Мутные воды (страница 3)
Думая об этом, Клим как гнал мысли о плохом исходе, так и пытался отвлечься от внезапно навалившегося тяжелого, давящего ощущения тоски по отчему дому. По утрамбованной земляной дороге Клим шел мимо одно– и двухэтажных деревянных домиков, маленьких огородиков, мимо кудахчущих кур, ворчливых старых псов, ловил на себе подозрительные взгляды местных и едва не задыхался: все вокруг неожиданно остро напомнило о месте, где он родился и вырос. Трое мальчишек на велосипедах обогнали его и поехали дальше, при этом вывернув головы назад, чтобы рассмотреть, и Клим опомнился. Нет, он не дома. Вон повсюду пластиковые окна, спутниковые тарелки и столбы ЛЭП. Но, наверное, нужно проведать родителей. Давно не был… Да, он им «звонит», конечно, но ведь это не то. И нужно показать повзрослевшего Макса… Вспомнил вдруг, как матушка впервые взяла на руки его сына. «А его мать мы увидим?» – тихо спросил отец.
Наверное, что-то было в местном воздухе. А может, Клим просто слишком устал и переволновался из-за Жени, но воспоминания лезли одно за другим, и каждое отзывалось, теребило до этого молчащие в груди струны, и Клим впервые за день усомнился в своем решении прилететь сюда. Что он тут делает – почти на краю земли? Как их с Женькой сюда занесло? А вдруг в этом есть какая-то тайная суть?
Перед крыльцом больницы Клим остановился, продышался. Сейчас не было смысла в этих вопросах. Сейчас нужно было решать совсем другие проблемы. Поэтому он отбросил лишние мысли и уверенно шагнул внутрь.
Время было уже позднее, и его, разумеется, не ждали. Чистые, аккуратные коридоры были пусты. В поисках кого-нибудь Клим прошел по первому этажу. Потом остановился и воззвал к чутью. «Ищи», – приказал он. И позволил себя вести. Белели свежевыкрашенные стены. Под ногами поскрипывал линолеум. Пахло лекарствами и дезинфицирующими средствами. Клим не любил больницы, а Женька так их вообще терпеть не могла. У нее была едва ли не фобия в отношении всего, что касалось болезней и врачей. Клим еще помнил, какой забрал ее из роддома. И помнил, как она приехала домой, села у себя в комнате на кровать и уставилась в точку на стене. Она не переносила любые манипуляции со своим телом и любое ограничение свободы. А в роддоме было и то и другое. Впрочем, о своем пребывании там Женя так и не рассказала и постепенно успокоилась. Во всяком случае, внешне. Вслух про роды она никогда не вспоминала.
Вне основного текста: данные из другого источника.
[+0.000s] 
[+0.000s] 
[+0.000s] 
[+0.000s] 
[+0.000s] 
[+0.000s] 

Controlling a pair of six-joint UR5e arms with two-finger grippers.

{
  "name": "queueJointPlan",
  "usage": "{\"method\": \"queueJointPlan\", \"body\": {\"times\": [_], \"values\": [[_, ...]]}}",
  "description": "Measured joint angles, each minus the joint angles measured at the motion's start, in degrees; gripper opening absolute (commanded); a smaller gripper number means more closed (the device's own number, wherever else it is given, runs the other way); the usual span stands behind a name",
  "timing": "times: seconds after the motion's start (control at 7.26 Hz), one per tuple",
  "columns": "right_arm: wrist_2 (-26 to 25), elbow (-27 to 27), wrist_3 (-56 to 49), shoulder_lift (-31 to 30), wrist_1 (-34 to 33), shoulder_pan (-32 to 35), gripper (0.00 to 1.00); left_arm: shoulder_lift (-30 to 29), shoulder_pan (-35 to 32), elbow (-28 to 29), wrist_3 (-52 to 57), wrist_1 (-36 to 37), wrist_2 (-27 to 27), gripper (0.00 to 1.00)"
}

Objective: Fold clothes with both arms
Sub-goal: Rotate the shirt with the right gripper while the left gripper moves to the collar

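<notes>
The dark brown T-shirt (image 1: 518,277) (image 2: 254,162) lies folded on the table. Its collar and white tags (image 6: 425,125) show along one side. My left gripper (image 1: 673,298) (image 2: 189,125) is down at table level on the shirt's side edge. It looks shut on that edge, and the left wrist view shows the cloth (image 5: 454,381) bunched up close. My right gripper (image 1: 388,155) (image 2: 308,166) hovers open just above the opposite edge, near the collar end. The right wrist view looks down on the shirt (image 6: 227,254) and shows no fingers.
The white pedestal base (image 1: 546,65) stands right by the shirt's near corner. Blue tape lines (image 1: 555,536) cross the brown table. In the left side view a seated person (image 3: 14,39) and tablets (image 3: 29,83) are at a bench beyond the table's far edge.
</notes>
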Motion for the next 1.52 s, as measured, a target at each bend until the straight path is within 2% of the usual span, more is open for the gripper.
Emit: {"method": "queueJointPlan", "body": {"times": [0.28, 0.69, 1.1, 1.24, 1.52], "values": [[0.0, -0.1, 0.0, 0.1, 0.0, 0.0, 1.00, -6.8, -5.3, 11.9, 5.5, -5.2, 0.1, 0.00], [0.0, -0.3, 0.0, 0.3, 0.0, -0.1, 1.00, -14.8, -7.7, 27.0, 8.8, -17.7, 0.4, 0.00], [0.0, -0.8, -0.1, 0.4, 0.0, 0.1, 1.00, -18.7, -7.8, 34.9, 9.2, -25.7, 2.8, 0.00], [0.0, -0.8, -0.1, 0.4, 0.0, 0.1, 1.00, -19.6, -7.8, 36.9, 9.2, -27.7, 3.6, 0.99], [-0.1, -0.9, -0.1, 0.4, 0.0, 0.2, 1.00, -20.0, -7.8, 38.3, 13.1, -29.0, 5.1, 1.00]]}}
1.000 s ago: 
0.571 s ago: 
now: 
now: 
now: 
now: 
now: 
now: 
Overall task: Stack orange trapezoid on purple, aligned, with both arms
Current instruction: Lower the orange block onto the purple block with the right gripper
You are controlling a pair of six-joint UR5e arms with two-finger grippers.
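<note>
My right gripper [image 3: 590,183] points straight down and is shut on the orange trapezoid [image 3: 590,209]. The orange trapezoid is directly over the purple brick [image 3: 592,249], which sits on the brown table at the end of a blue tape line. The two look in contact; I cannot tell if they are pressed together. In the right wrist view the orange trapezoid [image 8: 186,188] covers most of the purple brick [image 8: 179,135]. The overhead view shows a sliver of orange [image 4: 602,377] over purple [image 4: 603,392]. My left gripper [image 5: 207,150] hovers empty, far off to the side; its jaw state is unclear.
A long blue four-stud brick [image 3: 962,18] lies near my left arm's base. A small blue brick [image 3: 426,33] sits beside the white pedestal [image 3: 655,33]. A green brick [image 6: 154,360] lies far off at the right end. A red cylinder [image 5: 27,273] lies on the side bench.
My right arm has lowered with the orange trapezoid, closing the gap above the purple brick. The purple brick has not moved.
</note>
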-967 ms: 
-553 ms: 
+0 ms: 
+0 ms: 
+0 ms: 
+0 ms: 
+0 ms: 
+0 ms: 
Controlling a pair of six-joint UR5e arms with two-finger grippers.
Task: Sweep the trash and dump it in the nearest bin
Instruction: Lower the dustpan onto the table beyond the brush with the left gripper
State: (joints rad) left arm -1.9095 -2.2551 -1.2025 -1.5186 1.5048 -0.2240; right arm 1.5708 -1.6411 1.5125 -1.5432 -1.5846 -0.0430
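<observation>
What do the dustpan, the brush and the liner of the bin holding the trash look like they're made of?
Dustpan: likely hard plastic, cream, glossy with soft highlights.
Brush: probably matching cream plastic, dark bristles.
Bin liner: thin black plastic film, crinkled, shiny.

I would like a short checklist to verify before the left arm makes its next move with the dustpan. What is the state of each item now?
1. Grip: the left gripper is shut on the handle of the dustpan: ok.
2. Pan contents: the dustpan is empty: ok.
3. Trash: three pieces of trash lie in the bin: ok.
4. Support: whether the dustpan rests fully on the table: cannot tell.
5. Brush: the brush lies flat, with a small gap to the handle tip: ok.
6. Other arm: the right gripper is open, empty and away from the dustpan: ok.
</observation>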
Чутье привело Клима на второй этаж, к третьей двери слева по коридору. Табличка на ней гласила: «Палата интенсивной терапии». Клим приоткрыл дверь. Палата оказалась трехместной, но Женя в ней лежала одна. Матрасы на пустующих кроватях – сложных металлических конструкциях с поручнями и аппаратурой в изголовьях, произведших на Клима самое неприятное впечатление, – были аккуратно застелены белоснежными отутюженными простынями. Стараясь не смотреть на них, он подошел к Жене.
Она выглядела как обычно. Совсем здоровой. Будто и правда просто спала. Клим бы в это поверил, если бы в изголовье не пищал монитор с кардиограммой и не жужжали какие-то другие приборы. И если бы рядом с бортом не стояла стойка для капельницы, а на сгибе Жениного локтя не был закреплен катетер. А еще Женя никогда не спала на спине. И вечно ей было то жарко, то холодно, и она либо сбрасывала с себя одеяло, либо укутывалась с головой. А сейчас была укрыта им ровно по грудь.